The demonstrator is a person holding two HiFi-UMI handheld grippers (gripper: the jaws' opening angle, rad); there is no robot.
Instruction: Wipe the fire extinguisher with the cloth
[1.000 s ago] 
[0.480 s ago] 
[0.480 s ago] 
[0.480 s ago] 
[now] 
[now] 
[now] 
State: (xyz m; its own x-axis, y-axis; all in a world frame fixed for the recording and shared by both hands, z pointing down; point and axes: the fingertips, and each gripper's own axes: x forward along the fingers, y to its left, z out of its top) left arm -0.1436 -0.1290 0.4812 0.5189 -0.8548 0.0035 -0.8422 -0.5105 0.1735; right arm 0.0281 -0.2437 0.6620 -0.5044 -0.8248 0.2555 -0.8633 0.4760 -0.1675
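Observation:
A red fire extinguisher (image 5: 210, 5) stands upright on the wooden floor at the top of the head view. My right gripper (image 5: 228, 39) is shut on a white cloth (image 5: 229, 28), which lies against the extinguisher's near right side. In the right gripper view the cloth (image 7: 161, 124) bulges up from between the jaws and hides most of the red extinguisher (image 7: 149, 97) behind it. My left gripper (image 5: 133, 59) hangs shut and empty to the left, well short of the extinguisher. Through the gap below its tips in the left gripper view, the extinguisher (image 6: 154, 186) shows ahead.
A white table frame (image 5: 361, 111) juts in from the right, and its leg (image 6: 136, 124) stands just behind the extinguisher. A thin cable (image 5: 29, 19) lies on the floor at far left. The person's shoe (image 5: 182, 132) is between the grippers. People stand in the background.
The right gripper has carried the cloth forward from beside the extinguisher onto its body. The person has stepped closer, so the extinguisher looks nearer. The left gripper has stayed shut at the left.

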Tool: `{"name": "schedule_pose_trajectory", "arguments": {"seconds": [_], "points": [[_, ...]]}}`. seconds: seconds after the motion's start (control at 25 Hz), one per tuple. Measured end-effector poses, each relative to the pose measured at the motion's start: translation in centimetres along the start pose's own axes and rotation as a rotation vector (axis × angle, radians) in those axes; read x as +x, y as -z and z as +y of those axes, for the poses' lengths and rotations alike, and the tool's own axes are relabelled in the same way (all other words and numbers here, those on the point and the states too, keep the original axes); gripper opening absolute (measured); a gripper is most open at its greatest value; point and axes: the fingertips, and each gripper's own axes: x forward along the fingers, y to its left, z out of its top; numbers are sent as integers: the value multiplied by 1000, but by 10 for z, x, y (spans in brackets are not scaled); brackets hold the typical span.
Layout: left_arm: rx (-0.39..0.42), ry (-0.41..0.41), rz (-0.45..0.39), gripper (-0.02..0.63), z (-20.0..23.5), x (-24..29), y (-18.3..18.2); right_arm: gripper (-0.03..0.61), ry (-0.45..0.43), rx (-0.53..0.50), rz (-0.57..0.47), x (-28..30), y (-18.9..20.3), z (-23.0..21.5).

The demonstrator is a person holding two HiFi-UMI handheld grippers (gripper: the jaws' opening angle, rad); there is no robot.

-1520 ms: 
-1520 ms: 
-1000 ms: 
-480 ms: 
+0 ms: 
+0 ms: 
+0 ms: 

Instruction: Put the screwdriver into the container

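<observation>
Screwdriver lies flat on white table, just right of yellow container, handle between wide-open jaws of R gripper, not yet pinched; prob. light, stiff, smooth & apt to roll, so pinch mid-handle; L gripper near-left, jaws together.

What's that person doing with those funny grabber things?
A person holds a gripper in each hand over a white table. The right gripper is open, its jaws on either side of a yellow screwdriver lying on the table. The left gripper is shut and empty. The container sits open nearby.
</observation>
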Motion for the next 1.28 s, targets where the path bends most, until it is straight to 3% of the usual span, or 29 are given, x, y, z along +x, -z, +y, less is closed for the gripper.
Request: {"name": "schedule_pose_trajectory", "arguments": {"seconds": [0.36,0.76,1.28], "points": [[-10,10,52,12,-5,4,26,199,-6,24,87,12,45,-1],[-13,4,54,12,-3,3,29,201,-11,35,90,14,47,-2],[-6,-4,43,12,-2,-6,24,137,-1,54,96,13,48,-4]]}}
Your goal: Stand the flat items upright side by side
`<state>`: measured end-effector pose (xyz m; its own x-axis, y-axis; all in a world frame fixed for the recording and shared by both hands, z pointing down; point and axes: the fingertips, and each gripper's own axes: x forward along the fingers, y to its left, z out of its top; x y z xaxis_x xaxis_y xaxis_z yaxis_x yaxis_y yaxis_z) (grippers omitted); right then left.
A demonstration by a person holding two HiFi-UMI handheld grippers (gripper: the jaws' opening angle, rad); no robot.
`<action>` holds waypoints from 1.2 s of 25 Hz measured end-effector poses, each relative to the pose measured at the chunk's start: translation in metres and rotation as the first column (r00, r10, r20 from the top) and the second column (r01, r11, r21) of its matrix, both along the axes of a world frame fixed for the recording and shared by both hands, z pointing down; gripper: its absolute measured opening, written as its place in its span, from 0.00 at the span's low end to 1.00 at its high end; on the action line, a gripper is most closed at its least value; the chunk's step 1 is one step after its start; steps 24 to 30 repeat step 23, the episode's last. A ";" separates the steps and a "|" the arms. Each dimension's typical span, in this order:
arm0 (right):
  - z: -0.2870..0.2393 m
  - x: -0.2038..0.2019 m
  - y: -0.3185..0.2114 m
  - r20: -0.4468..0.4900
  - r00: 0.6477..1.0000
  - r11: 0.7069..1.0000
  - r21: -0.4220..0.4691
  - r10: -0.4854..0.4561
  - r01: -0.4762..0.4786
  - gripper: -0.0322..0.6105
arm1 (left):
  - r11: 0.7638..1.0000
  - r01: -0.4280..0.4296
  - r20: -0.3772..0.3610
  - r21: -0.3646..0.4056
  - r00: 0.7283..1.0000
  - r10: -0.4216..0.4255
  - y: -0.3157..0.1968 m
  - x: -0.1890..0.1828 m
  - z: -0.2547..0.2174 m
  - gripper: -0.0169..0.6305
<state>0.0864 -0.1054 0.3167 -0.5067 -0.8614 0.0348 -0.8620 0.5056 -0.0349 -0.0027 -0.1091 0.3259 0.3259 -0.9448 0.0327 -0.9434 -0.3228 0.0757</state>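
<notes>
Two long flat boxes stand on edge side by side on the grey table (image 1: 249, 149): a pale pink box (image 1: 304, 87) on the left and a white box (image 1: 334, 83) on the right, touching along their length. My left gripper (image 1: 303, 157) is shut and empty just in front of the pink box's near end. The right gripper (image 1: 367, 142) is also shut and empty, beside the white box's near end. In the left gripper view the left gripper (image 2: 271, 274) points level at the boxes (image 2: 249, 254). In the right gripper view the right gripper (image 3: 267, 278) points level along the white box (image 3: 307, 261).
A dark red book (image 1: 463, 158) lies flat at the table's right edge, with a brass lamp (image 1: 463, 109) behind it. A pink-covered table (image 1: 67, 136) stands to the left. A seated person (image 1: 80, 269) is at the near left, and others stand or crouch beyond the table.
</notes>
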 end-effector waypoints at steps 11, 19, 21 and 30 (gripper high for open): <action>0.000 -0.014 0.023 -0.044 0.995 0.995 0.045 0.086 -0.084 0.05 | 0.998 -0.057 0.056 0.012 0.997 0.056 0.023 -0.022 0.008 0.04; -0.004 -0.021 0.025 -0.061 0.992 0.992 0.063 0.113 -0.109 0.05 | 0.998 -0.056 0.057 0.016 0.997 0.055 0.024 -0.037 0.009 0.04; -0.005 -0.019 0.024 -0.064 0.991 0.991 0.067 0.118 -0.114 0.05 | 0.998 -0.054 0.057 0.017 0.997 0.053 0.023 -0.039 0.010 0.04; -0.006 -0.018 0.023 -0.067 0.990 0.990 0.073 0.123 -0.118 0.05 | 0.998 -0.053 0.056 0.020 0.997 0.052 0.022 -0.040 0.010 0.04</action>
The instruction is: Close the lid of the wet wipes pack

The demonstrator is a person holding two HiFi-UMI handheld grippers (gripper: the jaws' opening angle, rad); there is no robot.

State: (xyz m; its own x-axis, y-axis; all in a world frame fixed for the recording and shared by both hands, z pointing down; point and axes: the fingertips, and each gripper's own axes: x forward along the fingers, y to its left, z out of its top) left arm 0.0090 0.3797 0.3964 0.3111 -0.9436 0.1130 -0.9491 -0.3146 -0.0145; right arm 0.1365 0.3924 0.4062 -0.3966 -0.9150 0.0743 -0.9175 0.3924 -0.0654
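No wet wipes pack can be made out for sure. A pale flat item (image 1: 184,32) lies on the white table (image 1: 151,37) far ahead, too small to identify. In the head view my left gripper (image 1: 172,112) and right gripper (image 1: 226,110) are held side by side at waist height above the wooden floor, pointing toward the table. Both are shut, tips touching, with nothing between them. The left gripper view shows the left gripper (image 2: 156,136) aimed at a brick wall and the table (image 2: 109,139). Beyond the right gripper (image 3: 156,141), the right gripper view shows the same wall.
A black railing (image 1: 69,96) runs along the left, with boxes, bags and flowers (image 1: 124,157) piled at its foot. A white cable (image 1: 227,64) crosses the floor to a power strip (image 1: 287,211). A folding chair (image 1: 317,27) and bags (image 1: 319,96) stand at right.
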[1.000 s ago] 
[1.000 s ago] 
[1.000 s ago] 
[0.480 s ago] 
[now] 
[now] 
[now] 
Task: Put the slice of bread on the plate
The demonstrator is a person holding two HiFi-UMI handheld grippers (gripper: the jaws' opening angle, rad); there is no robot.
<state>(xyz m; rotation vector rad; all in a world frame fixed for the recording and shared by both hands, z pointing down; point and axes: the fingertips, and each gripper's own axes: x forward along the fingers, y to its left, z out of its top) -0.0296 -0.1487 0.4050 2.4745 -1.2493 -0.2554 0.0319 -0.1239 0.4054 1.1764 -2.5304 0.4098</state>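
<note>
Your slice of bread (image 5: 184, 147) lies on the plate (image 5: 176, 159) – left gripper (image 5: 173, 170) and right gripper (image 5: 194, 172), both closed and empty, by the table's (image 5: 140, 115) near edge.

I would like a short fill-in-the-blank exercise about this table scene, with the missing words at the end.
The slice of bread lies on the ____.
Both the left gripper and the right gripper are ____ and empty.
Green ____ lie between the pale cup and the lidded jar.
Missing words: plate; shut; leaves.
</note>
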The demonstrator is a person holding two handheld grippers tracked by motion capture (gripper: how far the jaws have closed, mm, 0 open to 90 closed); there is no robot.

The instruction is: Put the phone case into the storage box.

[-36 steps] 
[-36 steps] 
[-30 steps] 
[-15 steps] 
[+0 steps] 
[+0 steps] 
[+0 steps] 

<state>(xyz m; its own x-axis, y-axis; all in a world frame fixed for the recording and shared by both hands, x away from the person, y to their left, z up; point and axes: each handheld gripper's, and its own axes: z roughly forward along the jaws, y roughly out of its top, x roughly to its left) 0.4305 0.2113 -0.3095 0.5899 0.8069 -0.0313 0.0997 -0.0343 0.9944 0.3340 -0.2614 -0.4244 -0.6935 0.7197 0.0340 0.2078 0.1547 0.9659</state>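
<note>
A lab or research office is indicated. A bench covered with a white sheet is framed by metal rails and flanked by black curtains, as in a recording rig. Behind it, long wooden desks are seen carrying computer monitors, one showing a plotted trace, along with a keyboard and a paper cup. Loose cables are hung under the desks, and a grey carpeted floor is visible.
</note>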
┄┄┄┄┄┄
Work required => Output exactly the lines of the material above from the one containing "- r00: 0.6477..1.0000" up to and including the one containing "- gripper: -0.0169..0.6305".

Answer area =>
  - r00: 0.6477..1.0000
  - r11: 0.7069..1.0000
  - r21: -0.4220..0.4691
  - r10: -0.4854..0.4561
  - r01: -0.4762..0.4786
  - gripper: -0.0322..0.6105
arm1 (left):
  - r11: 0.7638..1.0000
  - r01: -0.4280..0.4296
  - r20: -0.3772..0.3610
  - r21: -0.3646..0.4056
  - r00: 0.7283..1.0000
  - r10: -0.4216..0.4255
  - y: -0.3157..0.1968 m
  - x: -0.1890..0.1828 m
  - z: -0.2547..0.2174 m
  - gripper: -0.0169..0.6305

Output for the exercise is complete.